AIM OF THE TASK
Only the lines from the one containing "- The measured" through the end of the data below should be copied, each exactly as written and with both ends kept.

----- SUPPLIED INFORMATION -----

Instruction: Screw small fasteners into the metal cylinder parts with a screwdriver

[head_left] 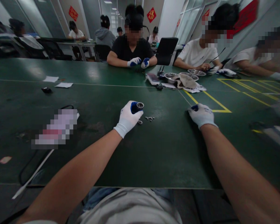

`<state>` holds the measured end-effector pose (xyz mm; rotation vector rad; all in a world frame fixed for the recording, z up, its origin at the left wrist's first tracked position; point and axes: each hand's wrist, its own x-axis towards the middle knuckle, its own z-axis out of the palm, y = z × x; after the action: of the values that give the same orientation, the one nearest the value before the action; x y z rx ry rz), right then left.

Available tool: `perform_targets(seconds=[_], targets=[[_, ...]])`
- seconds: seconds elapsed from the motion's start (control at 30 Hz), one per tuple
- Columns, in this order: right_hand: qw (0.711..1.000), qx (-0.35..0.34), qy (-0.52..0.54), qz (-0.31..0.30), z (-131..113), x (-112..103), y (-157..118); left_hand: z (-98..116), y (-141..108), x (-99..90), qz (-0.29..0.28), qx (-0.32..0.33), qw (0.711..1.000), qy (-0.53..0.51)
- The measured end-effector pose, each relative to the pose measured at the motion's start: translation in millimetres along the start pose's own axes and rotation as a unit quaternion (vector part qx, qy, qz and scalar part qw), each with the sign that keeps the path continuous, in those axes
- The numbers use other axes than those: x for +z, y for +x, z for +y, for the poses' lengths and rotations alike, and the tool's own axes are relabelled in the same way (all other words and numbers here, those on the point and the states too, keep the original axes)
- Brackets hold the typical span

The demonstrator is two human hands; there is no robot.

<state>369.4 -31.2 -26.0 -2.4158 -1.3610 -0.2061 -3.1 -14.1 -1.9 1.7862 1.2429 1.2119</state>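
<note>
My left hand (129, 117), in a white glove with blue palm, is closed round a short metal cylinder (140, 106). Its bright round rim faces up, and the glove hides most of its side. Just below that hand lies a small round metal piece (140, 122) on the green table. Several tiny metal rings or nuts (150, 118) are scattered to its right. My right hand (202, 115), gloved the same way, rests low at the table on the right with its fingers curled inward. Whatever those fingers hold, if anything, is hidden.
A pixelated pouch-like item (58, 127) and a white cable (34, 172) lie on the left. Paper slips (64, 85) and a small black object (46, 90) sit farther back. Metal bowls (171, 77) and a cloth (188, 81) stand before seated co-workers. Yellow tape (218, 101) marks the right.
</note>
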Motion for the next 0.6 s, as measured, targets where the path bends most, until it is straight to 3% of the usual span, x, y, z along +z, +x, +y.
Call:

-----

ANSWER SPACE
- The measured end-effector pose, each relative to the pose measured at the motion's start: translation in millimetres along the start pose's own axes and rotation as a unit quaternion (vector part qx, qy, qz and scalar part qw), each with the sign that keeps the path continuous, in those axes
- The numbers use other axes than those: x for +z, y for +x, z for +y, for the poses' lengths and rotations alike, and the tool's own axes are relabelled in the same way (all other words and numbers here, those on the point and the states too, keep the original axes)
- Brackets hold the typical span

The demonstrator is two human hands; there is no robot.

<state>369.4 -31.2 -26.0 -2.4158 -1.3610 -0.2061 -3.1 -14.1 -1.9 1.7862 1.2429 1.2119</state>
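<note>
My left hand (129, 117), in a white glove with blue palm, is closed round a short metal cylinder (140, 106). Its bright round rim faces up, and the glove hides most of its side. Just below that hand lies a small round metal piece (140, 122) on the green table. Several tiny metal rings or nuts (150, 118) are scattered to its right. My right hand (202, 115), gloved the same way, rests low at the table on the right with its fingers curled inward. Whatever those fingers hold, if anything, is hidden.
A pixelated pouch-like item (58, 127) and a white cable (34, 172) lie on the left. Paper slips (64, 85) and a small black object (46, 90) sit farther back. Metal bowls (171, 77) and a cloth (188, 81) stand before seated co-workers. Yellow tape (218, 101) marks the right.
</note>
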Motion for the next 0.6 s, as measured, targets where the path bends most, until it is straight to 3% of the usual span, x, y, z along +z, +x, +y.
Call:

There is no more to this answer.